Le groupe Brandt, figure historique de l’électroménager en France, se trouve à un moment décisif de son histoire. Placé en redressement judiciaire et confronté à une activité quasiment paralysée, le fabricant centenaire entre dans une phase de négociation urgente où chaque jour compte. Selon Le Parisien, l’État se dit prêt à mobiliser une enveloppe de 5 millions d’euros pour soutenir un projet de reprise sous forme de Scop, une solution qui pourrait maintenir une partie des emplois et offrir une issue industrielle à une entreprise menacée d’effondrement. Dans un secteur fragilisé par la crise immobilière et la baisse de la consommation, l’avenir de Brandt soulève des enjeux économiques majeurs.
🏭 Une reprise en Scop ?
Un projet de sauvetage centré sur l’emploi – Alors que Brandt compte près de 750 salariés en France, seulement 300 postes pourraient être préservés dans la configuration proposée. Le ministre délégué à l’Industrie, Sébastien Martin, explique que le plan exige un repositionnement stratégique : « Soit on pense qu’on va pouvoir garder tout le monde, mais il n’y a pas d’avenir ; soit on accepte un recentrage ».
L’initiative, portée par les salariés sous statut Scop et soutenue par Revive, propriétaire notamment d’HappyVore, apparaît comme la seule option capable de maintenir les deux usines du groupe – situées près d’Orléans et à Vendôme. Aucun autre projet soumis au tribunal ne prévoit de conserver ces sites industriels clés.
Une situation financière critique – D’après Cyril Aubert, secrétaire CFTC du CSE central, Brandt doit sécuriser très rapidement des financements pour ne pas sombrer; rappelant qu’il faudrait 20 millions d’euros pour relancer l’activité.
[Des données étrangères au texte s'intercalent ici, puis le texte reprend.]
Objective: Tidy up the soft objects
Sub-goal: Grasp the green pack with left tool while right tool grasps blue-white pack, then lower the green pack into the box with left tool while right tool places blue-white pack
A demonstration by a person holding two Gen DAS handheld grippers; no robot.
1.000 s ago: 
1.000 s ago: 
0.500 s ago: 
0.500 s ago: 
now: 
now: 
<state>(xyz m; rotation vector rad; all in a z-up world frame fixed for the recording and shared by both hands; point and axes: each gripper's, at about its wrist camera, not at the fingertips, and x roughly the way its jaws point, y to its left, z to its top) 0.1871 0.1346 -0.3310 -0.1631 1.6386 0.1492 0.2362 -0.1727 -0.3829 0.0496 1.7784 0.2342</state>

L’entreprise, propriété du groupe algérien Cevital depuis 2014, génère pourtant encore 260 millions d’euros de chiffre d’affaires. Mais la trésorerie est exsangue : les salaires ne pourront plus être versés au-delà du 15 décembre, selon les représentants syndicaux. Pour espérer convaincre les investisseurs privés, les équipes doivent désormais démontrer que la Scop peut devenir un projet industriel viable à long terme.
Un secteur sous pression économique – Le marché du gros électroménager traverse l’une de ses périodes les plus difficiles depuis une décennie. Selon les données du Gifam, le secteur a encore reculé en 2024, affichant une baisse de -3,9 %, après un premier repli enregistré en 2023. Ce ralentissement s’explique largement par la contraction du marché immobilier, la chute des transactions dans l’ancien, la diminution des achats liés aux déménagements et aux rénovations, et surtout une consommation globalement atone dans le contexte inflationniste.
Pour Brandt, la conjoncture ajoute une pression supplémentaire : une entreprise déjà fragilisée par une organisation industrielle coûteuse demande des volumes de ventes élevés pour rester rentable. Or, la demande ne suit plus.
👁 L’œil de l’expert : les faiblesses industrielles françaises
La situation de Brandt montre une réalité fréquente dans l’industrie française : des groupes historiques fragilisés par la concurrence internationale, des coûts de production élevés et une dépendance forte à la conjoncture intérieure. Le soutien public proposé par l’État — 5 M€ — est davantage un levier de confiance qu’un financement décisif, car la relance nécessitera des capitaux bien plus importants.
Si la Scop est validée, Brandt pourrait devenir un symbole de résilience industrielle et de gouvernance participative. Mais si les investisseurs privés ne suivent pas, l’entreprise risque une liquidation qui laisserait un vide majeur dans la filière électroménager.
En 2025, l’enjeu dépasse Brandt : c’est toute la chaîne industrielle française qui cherche un modèle durable pour résister aux crises successives.